Brexiteers get an “erotic spasm” from the thought of leaving the EU, according to Lib Dem leader Vince Cable.
The insult is “a colourful metaphor”, Sir Vince said, intended to highlight the economic damage he says hard Brexiteers are intent on wreaking on the UK.
The veteran MP will use the phrase to mock hardline Brexiteers and demand a U-turn in his closing speech at the party’s autumn conference.
Sir Vince will say: “For the ‘true believers’ – the fundamentalists – the costs of Brexit have always been irrelevant.
“Years of economic pain justified by the erotic spasm of leaving the European Union. Economic pain felt – of course, not by them – by those least able to afford it.

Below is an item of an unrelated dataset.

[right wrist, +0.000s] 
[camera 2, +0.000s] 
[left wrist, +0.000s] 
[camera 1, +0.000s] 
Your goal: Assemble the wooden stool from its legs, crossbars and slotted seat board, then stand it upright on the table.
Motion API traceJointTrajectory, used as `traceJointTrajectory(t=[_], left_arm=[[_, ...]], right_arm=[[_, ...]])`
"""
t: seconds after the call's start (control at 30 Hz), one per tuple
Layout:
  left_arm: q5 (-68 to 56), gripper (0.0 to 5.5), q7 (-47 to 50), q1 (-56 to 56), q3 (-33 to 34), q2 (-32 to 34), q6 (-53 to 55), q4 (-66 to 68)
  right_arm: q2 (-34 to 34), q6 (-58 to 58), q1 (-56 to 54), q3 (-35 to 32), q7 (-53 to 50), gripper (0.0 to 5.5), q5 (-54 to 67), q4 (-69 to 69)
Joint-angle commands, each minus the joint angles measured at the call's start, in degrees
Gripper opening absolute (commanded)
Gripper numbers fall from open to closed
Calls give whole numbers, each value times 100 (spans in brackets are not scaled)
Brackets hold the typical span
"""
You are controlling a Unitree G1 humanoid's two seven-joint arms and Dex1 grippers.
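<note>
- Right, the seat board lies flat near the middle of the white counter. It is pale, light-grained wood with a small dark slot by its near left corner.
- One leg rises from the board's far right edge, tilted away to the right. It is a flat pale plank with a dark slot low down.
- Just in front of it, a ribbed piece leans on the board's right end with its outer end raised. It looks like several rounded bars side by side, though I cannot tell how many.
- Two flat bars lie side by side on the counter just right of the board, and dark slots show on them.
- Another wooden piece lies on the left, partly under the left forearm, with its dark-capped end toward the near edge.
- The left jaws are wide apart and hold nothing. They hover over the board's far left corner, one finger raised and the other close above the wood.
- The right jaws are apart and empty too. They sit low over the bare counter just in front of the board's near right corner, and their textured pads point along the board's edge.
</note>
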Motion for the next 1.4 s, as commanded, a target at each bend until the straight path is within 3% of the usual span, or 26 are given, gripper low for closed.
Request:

“The public don’t mind what these people dream about behind closed doors – so long as their dreams don’t become nightmares for the rest of us.”
Sir Vince will insist that Prime Minister Theresa May, who campaigned for Remain, does not believe in Brexit and has put her party before her country in an attempt to unite warring factions in the Conservatives.
Nevertheless, Mrs May has suffered a series of cabinet resignations over her Chequers plan, which has moved towards a softer Brexit after tough negotiations with the EU.
“She is dutifully delivering a policy she doesn’t really believe in – failing in negotiations, losing public support,” Sir Vince will say.
“And all to appease a dwindling group of angry people in her party who will denounce her as a traitor, whatever she comes up with.
“But, when we feel sorry for the country’s Prime Minister, something is seriously wrong.
“Our sympathy can only extend so far, while she puts the interests of the country second to the whims of the extremists in her party.”
Sir Vince, who has announced he wants to hand over the reins of his party to the next generation, said Mrs May also needed to look at her leadership on Brexit and consider another vote.
“Even now, Theresa May could shock us all by displaying true leadership,” he said.
“She could admit that the Brexit project has gone badly wrong by conceding that the deal – any deal, or no deal – that she will bring back from Brussels is not going to be better for Britain than remaining in the European Union.
“Instead of kow-towing to her enemies in the Conservative Party, she could lead her party and the country by opening her mind to a ‘people’s vote’ on the final deal.”